First, do your views represent the Texas Radiation Advisory Board (TRAB)?



It is interesting that you failed to post the Billet site for Dr. Field's 

response.  Dr. Field indicated his letter had not been answered even though 

he says he brought up his concerns about the letter a long while before 

September 11, 2001.



I think his response in the Billet more than answered the TRABs extremely 

erroneous allegations.  Please post the site so others can see his response.

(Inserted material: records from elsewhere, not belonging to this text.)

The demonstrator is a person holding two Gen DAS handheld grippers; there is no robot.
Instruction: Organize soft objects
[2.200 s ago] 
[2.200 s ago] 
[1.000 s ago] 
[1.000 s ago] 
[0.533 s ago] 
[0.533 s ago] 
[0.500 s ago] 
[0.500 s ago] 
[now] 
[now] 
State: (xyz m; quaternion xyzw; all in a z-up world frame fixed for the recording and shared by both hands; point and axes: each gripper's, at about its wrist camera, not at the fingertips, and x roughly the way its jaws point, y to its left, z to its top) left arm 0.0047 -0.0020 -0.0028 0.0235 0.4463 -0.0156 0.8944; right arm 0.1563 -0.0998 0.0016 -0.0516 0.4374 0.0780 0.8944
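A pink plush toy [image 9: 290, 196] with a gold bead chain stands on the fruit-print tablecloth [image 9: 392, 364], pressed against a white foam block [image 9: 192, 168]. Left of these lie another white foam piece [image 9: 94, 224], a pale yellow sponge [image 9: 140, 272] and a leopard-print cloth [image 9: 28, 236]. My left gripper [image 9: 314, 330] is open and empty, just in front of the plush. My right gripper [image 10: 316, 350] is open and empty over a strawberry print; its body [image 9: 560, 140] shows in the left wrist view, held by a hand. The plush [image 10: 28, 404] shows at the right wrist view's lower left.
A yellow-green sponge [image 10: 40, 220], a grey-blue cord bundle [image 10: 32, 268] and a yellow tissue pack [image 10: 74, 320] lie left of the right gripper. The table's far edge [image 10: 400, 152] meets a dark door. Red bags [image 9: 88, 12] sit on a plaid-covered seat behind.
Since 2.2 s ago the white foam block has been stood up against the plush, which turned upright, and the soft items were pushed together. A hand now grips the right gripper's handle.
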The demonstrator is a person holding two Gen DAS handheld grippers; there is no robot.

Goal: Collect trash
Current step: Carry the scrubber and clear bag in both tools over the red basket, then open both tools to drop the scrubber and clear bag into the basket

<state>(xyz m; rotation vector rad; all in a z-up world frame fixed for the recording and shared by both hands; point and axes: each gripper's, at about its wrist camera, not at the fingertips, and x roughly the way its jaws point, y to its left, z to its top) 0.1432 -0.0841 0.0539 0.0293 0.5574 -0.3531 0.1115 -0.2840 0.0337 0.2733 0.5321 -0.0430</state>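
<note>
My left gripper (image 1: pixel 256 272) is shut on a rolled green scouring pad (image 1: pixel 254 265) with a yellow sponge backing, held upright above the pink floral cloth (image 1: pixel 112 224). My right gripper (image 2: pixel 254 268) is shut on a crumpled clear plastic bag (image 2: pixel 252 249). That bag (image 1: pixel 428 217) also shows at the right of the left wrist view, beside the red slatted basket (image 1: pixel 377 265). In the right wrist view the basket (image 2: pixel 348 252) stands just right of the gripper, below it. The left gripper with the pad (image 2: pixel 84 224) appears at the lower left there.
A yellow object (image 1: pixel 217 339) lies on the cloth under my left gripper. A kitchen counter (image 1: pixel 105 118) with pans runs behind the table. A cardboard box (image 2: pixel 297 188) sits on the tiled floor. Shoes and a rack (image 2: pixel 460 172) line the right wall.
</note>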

And how long does it take to write a letter, you just did it.  The TRAB 

could have easily responded before now if they felt they had a valid 

response.



Don

>I've made "more misstatements?"  Where?

>

>I make things up as I go along to justify my own paradigms?  Care to 

>elaborate?



Unfortunately, I deleted your post right after reading it, so I no longer 

remember the specifics of what you said. I will have to wait until Feb 1 to 

see the archives.





We took issue with several aspects of the study that, we felt, gave reason 

to question the validity of the results.



The scientific method would be to write a letter-to-the-editor, rather than 

bashing it in a letter to the governor.



>

>Although we acknowledge respectful disagreement with Dr. Field on this 

> >matter, we will "recant" nothing



Why am I not surprised?



---------------------------------------->

>First, the IRLCS was only able to establish ³statistical significance² by

>omitting cases that died during the study period.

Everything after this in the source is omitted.